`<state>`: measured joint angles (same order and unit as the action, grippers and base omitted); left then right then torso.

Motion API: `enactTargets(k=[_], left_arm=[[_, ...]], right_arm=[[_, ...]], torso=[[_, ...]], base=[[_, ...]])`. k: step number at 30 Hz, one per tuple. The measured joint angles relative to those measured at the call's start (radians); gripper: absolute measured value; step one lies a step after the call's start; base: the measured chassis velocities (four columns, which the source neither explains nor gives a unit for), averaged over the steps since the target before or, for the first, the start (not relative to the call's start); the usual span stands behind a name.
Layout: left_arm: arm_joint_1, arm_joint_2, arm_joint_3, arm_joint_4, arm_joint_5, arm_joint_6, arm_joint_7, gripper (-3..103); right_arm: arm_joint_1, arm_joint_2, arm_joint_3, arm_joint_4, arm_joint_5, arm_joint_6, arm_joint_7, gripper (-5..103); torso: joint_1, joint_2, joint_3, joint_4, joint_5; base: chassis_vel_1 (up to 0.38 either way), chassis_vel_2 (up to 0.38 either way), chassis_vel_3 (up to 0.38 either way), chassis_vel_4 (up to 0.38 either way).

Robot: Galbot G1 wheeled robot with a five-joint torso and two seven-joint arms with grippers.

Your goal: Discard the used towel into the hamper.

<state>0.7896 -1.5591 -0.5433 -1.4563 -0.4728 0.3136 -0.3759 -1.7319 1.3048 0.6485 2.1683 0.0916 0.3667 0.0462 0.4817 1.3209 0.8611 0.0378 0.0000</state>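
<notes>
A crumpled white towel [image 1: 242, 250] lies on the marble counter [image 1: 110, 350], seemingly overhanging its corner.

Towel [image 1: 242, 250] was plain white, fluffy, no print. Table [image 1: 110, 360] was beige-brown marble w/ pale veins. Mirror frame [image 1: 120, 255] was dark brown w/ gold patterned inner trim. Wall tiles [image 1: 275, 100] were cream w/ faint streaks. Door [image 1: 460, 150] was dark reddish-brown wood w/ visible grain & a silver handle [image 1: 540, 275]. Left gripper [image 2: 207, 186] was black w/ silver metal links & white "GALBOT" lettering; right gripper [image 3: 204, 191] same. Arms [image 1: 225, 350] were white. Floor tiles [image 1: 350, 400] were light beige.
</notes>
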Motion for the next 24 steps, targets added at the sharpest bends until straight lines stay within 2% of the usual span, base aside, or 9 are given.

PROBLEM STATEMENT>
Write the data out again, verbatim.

RESPONSE TO THIS EXERCISE>
`<state>`: measured joint angles (same order and unit as the action, grippers and base omitted); left then right then torso.

Motion API: `enactTargets(k=[_], left_arm=[[_, ...]], right_arm=[[_, ...]], torso=[[_, ...]], base=[[_, ...]])`. k: step number at 30 Hz, one per tuple. The measured joint angles relative to those measured at the call's start (radians); gripper: absolute measured value; step one lies a step after the call's start; base: the measured chassis velocities (four columns, which the source neither explains nor gives a unit for), averaged over the steps since the target before or, for the first, the start (not relative to the call's start); the usual span stands behind a name.
Layout: left_arm: arm_joint_1, arm_joint_2, arm_joint_3, arm_joint_4, arm_joint_5, arm_joint_6, arm_joint_7, gripper (-3..103); right_arm: arm_joint_1, arm_joint_2, arm_joint_3, arm_joint_4, arm_joint_5, arm_joint_6, arm_joint_7, gripper (-5..103); torso: joint_1, joint_2, joint_3, joint_4, joint_5; base: chassis_vel_1 (up to 0.38 either way), chassis_vel_2 (up to 0.38 either way), chassis_vel_3 (up to 0.38 either way), chassis_vel_4 (up to 0.38 either way).

Robot: Galbot G1 wheeled robot with a five-joint torso and two seven-joint arms with grippers.

Your goal: Discard the used towel into the hamper.

<state>0.7896 -1.5591 -0.5433 -1.4563 -0.4728 0.3136 -0.3759 -1.7319 1.3048 0.6485 2.1683 0.0916 0.3667 0.0462 0.4817 1.3209 0.8611 0.0378 0.0000</state>
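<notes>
A crumpled white towel [image 1: 242, 250] lies on the marble counter [image 1: 110, 350], seemingly overhanging its corner.

Towel [image 1: 242, 250] was plain white, fluffy, no print. Table [image 1: 110, 360] was beige-brown marble w/ pale veins. Mirror frame [image 1: 120, 255] was dark brown w/ gold patterned inner trim. Wall tiles [image 1: 275, 100] were cream w/ faint streaks. Door [image 1: 460, 150] was dark reddish-brown wood w/ visible grain & a silver handle [image 1: 540, 275]. Left gripper [image 2: 207, 186] was black w/ silver metal links & white "GALBOT" lettering; right gripper [image 3: 204, 191] same. Arms [image 1: 225, 350] were white. Floor tiles [image 1: 350, 400] were light beige.
</notes>
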Motion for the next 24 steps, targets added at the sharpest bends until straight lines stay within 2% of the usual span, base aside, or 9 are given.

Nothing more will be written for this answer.